Stubbs is a good fantasy player whose low average holds him back. He'll provide more steals and runs than either Choo or Rasmus, but in terms of his home run and RBI outlook he's fairly similar. Rasmus, and certainly Choo, might give your team positive contributions in average, whereas Stubbs is pretty assuredly going to hit in the .250 range. In a vacuum, I'd take Stubbs over Garza because of the prevalence of good pitchers this season.
Now that we know how each aspect of the trade rates individually, it's time to consider them together and then within the context of each team's roster. JN turns Dunn into Cuddyer, a vast improvement, and solidly upgrades his starting pitching from Chacin to Sanchez. He also takes a risk, and a small downgrade, by giving up Rasmus for the injured Choo and swaps Drew Stubbs for Matt Garza, additionally bolstering his pitching. In terms of pure value, it seems like JN is making off better, largely because he is able to get a big improvement on offense (Cuddyer over Dunn) without really losing much in the other swaps.
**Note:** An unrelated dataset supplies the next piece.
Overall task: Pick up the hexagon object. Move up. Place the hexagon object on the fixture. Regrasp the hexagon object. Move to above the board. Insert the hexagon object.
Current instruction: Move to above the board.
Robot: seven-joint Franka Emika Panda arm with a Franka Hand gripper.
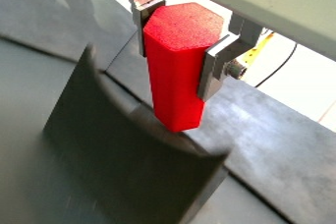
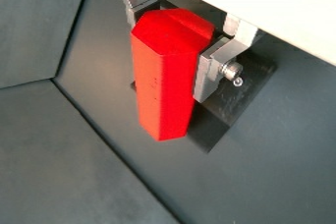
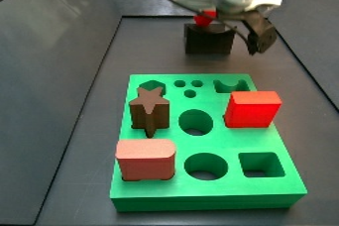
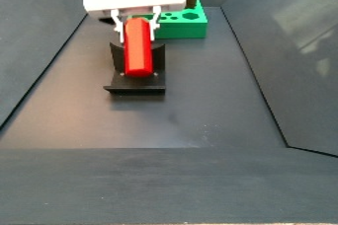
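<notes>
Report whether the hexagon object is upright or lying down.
Upright: the hexagon object stands on end in the gripper, lower end at the fixture.

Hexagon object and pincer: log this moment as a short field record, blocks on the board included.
pincer: above the fixture, at the far end of the floor from the board; its point
pincer state: fingers clamped on the sides of the hexagon object
hexagon object: red bar, lower end at the fixture; whether it rests there cannot be told
board: green, lying flat
blocks on board: red cube, dark brown star block, salmon-pink block
open holes: several, including round and square ones
</notes>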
As for how this fits with each team, it is reasonably sensible for both, but much better for JN. JN is first or second in every batting category, except for batting average where he is below average, but is not doing as well in the pitching categories. Therefore grabbing two good pitchers (Garza and Sanchez) while only giving up one solid one (Chacin) makes a lot of sense. Trading Stubbs, Rasmus, and Dunn likely won't have too much of an impact because JN's offense is already very strong. Rasmus didn't start normally anyways and Dunn will be replaced by the superior Cuddyer, but there will be a downgrade when Danny Espinosa slides into the lineup to replace Stubbs. All in all, there's not much, if any, value lost on offense, and when you consider the possibility that Choo comes back and plays like he did the previous two seasons, this trade seems like a no-brainer for JN.
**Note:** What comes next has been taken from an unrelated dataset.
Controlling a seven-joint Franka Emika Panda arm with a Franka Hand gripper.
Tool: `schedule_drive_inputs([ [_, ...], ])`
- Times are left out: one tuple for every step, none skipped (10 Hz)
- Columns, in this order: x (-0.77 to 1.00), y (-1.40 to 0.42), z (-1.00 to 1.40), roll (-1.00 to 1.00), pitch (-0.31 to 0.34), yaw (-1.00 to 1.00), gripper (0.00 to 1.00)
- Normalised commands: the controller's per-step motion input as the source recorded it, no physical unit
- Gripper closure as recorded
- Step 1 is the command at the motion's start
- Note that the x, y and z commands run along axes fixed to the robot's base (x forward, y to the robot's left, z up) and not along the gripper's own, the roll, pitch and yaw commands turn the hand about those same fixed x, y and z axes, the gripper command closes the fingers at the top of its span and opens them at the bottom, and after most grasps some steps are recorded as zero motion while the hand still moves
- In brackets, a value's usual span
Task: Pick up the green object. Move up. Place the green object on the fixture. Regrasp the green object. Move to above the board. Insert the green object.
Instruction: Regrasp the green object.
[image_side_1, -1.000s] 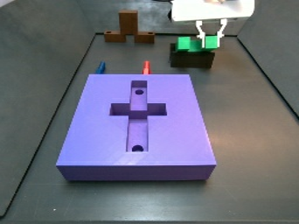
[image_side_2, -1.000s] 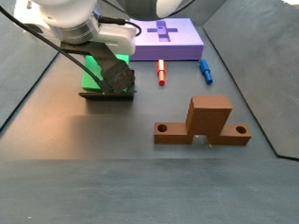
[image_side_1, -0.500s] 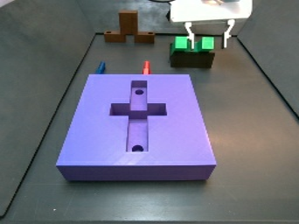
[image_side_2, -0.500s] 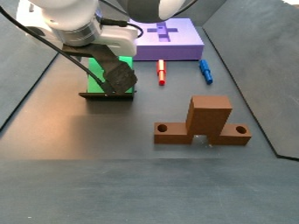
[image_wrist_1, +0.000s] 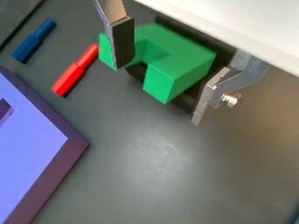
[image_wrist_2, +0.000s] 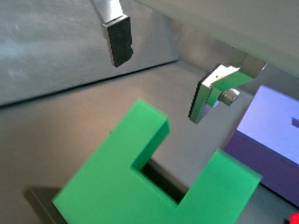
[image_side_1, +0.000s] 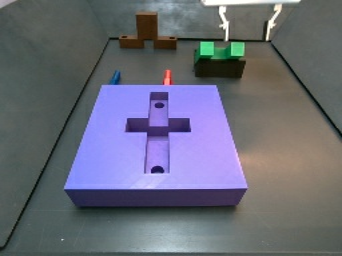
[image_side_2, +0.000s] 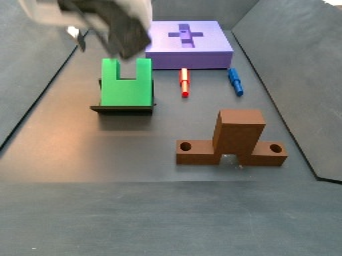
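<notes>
The green object (image_side_1: 221, 49) sits in the slot of the dark fixture (image_side_1: 221, 68), prongs up, free of the fingers. It also shows in a side view (image_side_2: 127, 82) on the fixture (image_side_2: 123, 107). My gripper (image_side_1: 249, 22) is open and empty, raised above the green object; in a side view it is a blur (image_side_2: 114, 30). In both wrist views the green object (image_wrist_1: 170, 63) (image_wrist_2: 128, 175) lies below the spread fingers (image_wrist_1: 117, 39) (image_wrist_2: 118, 44), apart from both. The purple board (image_side_1: 194, 150) lies in front, its cross recess empty.
A red pen (image_side_1: 167, 76) and a blue pen (image_side_1: 115, 76) lie between the board and the back. A brown cross-shaped piece (image_side_1: 144, 32) stands at the far back; it shows near the front in a side view (image_side_2: 238, 140). Dark walls bound the floor.
The gripper has opened, let go of the green object and risen straight up. The green object stays on the fixture.
</notes>
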Motion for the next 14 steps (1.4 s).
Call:
schedule_drive_inputs([
  [0.00, -0.26, 0.37, 1.00, 0.086, 0.15, 0.00],
  [0.00, -0.28, 0.26, 1.00, 0.120, 0.15, 0.00],
  [0.00, -0.27, 0.21, 1.00, 0.114, 0.14, 0.00],
  [0.00, -0.27, 0.20, 1.00, 0.094, 0.13, 0.00],
  [0.00, -0.26, 0.17, 1.00, 0.069, 0.13, 0.00],
  [0.00, -0.20, 0.03, 1.00, 0.066, 0.15, 0.00],
  [0.14, -0.12, 0.00, 1.00, 0.020, 0.26, 0.00],
  [0.25, -0.04, 0.00, 1.00, 0.000, 0.37, 0.00],
  [0.19, 0.00, 0.00, 1.00, 0.000, 0.43, 0.00],
  [0.15, 0.00, -0.01, 1.00, 0.000, 0.47, 0.00],
  [0.20, 0.00, -0.05, 1.00, 0.000, 0.50, 0.00],
  [0.19, -0.03, -0.15, 1.00, 0.000, 0.51, 0.00],
  [0.13, -0.04, -0.21, 1.00, -0.023, 0.54, 0.00],
  [0.10, -0.01, -0.17, 1.00, 0.000, 0.37, 0.00],
])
Meanwhile, SS ranks second-to-last in steals and first in batting average; thus the addition of Stubbs is a nice fit, since he needs help in steals and can handle the underwhelming average. Getting Rasmus is also a good move since that means both Casey McGehee and Chris Heisey, with his inconsistent playing time, can be pushed to the bench. SS needs help in wins, ERA, and WHIP, too, though, and this trade weakens him in all three categories.
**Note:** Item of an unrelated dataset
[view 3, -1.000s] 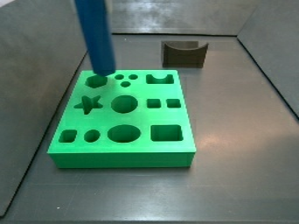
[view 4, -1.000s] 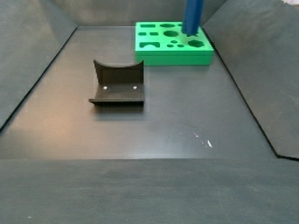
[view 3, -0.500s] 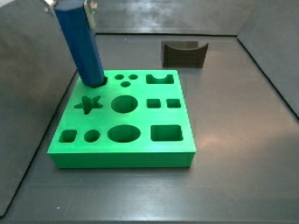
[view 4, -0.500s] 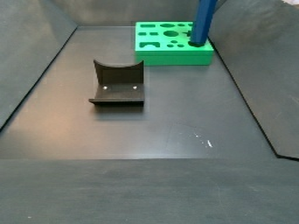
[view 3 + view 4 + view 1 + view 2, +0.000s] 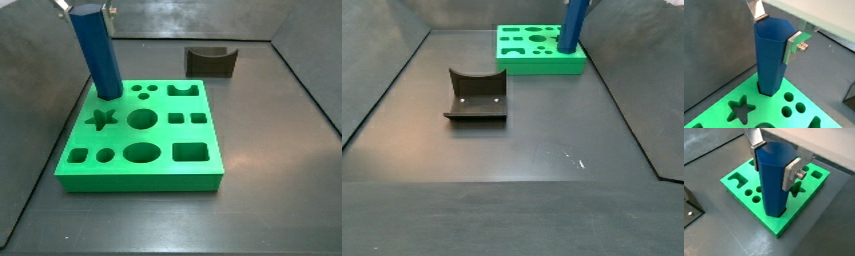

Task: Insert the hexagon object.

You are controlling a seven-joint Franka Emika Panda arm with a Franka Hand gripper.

The biggest problem, however, is that SS will have to go shopping in the free agency pool for a second baseman to replace Cuddyer. He has players he shouldn't hesitate to drop (McGehee for instance), but the options simply are not very appealing. The loss in pitching can be made up for with the additions of Stubbs and Rasmus, but I just can't overlook the fact that Dunn would have to actually do something for this trade to be a good one for SS. I'm not counting on that, and unless SS is, I don't think this is a trade he should do. Perhaps swapping Espinosa in for Dunn makes this trade more viable, as that would give SS a second baseman while not changing the outlook for JN all that much--Dunn (or someone else) would simply occupy the utility spot in place of Espinosa presumably until Choo came off the disabled list.